◆ **The problem**: Your reply should be one number: how many lines of the records below contain the string "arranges".

Data records
»»

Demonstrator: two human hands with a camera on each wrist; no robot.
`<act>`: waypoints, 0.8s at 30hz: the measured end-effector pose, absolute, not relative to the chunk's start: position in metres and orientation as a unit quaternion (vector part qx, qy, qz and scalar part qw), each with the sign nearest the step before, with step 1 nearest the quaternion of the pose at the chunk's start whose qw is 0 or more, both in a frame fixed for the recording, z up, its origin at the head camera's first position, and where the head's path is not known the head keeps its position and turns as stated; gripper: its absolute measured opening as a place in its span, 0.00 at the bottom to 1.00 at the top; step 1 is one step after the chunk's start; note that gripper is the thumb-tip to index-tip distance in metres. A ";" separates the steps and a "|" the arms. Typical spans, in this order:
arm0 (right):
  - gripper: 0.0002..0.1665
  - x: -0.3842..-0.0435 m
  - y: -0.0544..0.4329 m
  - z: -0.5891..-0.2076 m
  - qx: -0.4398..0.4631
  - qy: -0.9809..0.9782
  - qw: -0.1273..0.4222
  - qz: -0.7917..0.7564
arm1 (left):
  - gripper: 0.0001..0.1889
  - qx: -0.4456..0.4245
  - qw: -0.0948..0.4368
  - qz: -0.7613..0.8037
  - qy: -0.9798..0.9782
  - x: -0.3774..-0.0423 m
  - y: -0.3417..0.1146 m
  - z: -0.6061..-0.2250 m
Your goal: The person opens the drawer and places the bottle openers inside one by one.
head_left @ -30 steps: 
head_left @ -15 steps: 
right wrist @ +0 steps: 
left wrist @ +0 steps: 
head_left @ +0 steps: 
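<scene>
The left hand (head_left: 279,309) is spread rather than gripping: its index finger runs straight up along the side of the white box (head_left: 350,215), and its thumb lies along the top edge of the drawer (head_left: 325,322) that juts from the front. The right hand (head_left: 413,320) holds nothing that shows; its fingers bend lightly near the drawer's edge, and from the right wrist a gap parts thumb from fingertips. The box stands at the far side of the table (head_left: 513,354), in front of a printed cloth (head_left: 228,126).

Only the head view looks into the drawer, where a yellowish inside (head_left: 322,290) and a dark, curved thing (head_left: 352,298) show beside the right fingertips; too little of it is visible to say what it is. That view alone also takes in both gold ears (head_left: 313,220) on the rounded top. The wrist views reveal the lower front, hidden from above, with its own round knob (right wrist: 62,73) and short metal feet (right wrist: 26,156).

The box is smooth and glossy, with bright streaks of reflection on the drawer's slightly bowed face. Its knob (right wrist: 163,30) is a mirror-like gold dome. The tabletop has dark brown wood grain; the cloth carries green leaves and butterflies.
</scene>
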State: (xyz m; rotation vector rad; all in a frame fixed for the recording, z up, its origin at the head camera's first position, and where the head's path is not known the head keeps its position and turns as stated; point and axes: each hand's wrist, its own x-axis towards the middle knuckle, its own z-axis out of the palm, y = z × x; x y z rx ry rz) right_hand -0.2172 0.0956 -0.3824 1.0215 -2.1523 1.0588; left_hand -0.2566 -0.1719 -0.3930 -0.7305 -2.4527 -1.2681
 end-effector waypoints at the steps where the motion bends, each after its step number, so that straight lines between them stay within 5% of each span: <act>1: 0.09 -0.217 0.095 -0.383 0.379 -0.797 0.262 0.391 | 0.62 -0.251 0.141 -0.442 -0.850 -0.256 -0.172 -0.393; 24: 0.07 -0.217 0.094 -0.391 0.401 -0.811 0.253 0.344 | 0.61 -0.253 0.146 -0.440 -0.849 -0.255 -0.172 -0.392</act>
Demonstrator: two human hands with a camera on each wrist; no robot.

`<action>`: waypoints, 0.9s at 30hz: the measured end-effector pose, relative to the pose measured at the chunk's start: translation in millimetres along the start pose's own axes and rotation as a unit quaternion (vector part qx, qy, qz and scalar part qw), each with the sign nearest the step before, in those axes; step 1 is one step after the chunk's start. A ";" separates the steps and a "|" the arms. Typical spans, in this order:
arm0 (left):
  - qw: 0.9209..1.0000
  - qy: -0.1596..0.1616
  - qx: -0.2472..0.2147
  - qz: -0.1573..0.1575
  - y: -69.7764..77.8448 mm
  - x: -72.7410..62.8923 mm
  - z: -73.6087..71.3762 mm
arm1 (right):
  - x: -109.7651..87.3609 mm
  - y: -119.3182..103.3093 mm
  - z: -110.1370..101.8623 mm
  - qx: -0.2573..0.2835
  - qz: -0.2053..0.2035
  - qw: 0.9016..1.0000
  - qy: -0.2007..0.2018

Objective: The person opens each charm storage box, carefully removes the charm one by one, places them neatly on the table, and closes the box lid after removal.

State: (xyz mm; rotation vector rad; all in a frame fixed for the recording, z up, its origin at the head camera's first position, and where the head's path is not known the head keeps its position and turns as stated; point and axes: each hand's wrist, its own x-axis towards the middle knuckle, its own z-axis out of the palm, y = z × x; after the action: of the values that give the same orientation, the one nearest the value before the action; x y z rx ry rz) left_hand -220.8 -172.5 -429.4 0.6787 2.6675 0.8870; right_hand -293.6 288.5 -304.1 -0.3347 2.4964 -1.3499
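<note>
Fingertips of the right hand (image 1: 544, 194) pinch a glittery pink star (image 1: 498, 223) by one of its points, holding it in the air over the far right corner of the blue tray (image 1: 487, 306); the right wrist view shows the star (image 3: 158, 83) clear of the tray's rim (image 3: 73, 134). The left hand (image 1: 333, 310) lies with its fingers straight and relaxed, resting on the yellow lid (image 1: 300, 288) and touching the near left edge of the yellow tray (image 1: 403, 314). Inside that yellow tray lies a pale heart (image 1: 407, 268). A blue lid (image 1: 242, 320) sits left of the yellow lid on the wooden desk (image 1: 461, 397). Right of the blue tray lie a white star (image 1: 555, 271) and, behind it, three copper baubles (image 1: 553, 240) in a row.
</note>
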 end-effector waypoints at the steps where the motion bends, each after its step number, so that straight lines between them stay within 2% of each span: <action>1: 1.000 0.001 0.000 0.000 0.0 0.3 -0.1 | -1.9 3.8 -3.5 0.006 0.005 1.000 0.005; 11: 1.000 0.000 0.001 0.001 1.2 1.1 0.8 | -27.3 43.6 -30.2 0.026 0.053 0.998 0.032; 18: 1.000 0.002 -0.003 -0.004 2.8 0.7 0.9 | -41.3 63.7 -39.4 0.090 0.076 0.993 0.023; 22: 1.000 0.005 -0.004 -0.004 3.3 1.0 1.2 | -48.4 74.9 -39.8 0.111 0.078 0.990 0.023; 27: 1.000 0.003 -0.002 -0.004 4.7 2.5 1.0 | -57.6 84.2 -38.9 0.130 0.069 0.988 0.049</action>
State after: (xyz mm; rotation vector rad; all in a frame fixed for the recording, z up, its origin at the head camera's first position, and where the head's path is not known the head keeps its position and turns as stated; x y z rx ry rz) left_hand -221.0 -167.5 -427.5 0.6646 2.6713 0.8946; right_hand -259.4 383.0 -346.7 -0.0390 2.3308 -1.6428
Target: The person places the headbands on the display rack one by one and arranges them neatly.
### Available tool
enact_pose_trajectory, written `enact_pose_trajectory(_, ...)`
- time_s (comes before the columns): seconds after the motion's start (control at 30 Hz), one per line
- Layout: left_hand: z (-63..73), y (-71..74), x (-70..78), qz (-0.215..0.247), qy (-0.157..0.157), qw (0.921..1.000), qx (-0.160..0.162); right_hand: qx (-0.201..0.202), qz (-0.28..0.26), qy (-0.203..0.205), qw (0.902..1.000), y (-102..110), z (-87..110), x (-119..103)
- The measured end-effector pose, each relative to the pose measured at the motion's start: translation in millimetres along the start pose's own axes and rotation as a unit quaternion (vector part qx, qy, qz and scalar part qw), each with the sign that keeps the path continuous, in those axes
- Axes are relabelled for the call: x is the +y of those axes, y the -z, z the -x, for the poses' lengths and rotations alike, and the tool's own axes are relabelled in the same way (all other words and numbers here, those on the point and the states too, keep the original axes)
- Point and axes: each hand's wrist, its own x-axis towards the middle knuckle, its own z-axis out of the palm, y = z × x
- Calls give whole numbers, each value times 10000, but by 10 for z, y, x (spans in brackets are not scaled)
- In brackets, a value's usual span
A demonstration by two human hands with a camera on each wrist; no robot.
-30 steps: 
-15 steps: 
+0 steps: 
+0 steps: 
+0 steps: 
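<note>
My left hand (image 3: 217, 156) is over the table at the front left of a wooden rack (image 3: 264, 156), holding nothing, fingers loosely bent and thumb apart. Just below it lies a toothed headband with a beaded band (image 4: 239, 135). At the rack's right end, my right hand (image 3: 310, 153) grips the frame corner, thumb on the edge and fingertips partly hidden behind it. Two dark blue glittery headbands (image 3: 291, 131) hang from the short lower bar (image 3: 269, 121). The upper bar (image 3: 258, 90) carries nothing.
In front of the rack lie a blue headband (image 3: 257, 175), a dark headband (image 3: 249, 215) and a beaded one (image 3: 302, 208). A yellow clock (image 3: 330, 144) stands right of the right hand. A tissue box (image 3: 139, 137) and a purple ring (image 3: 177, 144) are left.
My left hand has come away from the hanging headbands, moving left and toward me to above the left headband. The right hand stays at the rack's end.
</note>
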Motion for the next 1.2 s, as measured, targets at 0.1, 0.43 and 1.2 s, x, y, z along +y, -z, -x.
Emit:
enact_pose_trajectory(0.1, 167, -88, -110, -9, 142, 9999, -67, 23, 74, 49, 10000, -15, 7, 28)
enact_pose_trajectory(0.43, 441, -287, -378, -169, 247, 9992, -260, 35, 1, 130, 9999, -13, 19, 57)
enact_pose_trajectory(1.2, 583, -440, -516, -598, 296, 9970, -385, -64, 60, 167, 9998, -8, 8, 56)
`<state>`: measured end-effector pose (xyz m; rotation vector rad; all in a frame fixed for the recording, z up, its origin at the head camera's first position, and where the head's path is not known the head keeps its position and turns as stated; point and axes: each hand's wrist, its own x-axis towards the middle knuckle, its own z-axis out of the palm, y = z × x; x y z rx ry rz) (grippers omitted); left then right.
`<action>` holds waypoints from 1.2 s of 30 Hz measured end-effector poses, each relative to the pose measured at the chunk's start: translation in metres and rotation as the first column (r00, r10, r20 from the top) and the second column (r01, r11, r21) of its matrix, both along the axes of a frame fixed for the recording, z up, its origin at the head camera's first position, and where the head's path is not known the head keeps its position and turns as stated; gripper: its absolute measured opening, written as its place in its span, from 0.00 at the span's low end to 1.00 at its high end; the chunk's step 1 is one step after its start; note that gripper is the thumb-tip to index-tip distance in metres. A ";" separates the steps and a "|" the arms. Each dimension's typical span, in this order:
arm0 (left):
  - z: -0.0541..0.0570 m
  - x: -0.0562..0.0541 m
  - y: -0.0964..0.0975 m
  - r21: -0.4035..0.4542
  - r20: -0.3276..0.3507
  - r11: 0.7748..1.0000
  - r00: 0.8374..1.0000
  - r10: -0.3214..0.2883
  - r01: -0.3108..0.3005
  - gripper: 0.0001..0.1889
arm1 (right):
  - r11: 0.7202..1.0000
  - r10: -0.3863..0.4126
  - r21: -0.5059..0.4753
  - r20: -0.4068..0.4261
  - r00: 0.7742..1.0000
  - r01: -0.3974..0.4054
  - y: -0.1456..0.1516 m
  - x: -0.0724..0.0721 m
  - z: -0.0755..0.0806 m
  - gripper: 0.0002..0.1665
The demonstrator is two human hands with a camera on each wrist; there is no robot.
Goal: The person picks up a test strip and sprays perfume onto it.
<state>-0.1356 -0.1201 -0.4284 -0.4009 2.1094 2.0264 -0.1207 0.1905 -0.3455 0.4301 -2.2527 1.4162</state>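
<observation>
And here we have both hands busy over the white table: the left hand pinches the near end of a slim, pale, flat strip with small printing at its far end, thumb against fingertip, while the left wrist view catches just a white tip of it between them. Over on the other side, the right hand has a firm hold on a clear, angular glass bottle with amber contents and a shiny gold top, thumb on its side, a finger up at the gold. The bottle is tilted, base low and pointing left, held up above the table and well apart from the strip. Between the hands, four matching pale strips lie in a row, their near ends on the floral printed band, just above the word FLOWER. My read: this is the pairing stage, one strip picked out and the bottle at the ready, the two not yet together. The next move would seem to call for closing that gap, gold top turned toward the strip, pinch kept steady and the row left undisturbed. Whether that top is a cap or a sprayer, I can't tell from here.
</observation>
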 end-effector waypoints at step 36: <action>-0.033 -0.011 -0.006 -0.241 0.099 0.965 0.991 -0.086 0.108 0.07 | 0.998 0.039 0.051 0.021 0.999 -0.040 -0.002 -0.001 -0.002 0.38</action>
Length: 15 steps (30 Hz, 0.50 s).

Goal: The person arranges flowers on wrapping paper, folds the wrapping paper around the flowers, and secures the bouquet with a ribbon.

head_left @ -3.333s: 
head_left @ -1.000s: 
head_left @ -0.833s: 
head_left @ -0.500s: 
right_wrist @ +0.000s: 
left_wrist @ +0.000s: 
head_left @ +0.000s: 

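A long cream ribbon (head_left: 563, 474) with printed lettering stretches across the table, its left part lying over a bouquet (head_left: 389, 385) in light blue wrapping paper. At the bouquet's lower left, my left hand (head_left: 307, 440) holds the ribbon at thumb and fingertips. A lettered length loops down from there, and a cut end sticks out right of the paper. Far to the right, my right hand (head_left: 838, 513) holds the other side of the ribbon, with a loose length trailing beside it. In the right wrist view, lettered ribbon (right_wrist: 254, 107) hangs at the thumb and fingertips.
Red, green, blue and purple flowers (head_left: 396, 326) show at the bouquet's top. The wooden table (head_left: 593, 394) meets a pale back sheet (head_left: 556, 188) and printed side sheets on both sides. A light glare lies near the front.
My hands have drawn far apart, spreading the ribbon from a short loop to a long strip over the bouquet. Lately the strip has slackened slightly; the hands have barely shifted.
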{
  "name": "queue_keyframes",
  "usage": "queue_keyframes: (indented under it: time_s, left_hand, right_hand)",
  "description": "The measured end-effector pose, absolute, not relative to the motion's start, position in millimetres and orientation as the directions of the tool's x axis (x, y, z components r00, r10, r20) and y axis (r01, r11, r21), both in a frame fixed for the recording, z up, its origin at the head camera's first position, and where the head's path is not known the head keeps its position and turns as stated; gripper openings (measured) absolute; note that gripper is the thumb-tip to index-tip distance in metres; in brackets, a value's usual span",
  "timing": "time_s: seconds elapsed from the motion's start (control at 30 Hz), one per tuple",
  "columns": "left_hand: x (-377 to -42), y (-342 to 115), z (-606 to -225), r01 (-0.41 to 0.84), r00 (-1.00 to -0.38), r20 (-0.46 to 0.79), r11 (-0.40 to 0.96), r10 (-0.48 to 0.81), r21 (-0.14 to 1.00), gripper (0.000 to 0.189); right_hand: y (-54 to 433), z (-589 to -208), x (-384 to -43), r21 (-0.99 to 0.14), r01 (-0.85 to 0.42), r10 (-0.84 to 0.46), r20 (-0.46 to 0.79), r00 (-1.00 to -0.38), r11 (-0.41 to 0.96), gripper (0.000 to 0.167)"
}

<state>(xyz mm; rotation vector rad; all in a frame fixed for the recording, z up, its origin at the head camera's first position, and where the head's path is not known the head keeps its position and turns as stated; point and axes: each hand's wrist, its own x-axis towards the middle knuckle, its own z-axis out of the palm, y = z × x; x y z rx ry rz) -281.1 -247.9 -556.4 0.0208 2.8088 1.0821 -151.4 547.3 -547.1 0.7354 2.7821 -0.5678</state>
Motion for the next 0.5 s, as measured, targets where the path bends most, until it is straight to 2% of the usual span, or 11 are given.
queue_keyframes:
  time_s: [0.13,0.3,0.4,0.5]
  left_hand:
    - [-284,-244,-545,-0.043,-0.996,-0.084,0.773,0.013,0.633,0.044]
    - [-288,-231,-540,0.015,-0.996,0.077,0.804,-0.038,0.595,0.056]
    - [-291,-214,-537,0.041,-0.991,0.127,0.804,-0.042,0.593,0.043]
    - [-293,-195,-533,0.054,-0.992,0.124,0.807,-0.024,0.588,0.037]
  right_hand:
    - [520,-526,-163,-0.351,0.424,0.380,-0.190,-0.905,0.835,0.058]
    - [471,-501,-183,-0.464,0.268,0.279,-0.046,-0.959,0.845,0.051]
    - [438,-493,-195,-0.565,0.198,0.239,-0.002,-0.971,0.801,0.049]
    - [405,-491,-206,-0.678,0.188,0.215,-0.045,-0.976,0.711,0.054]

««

◆ **Task result**: 2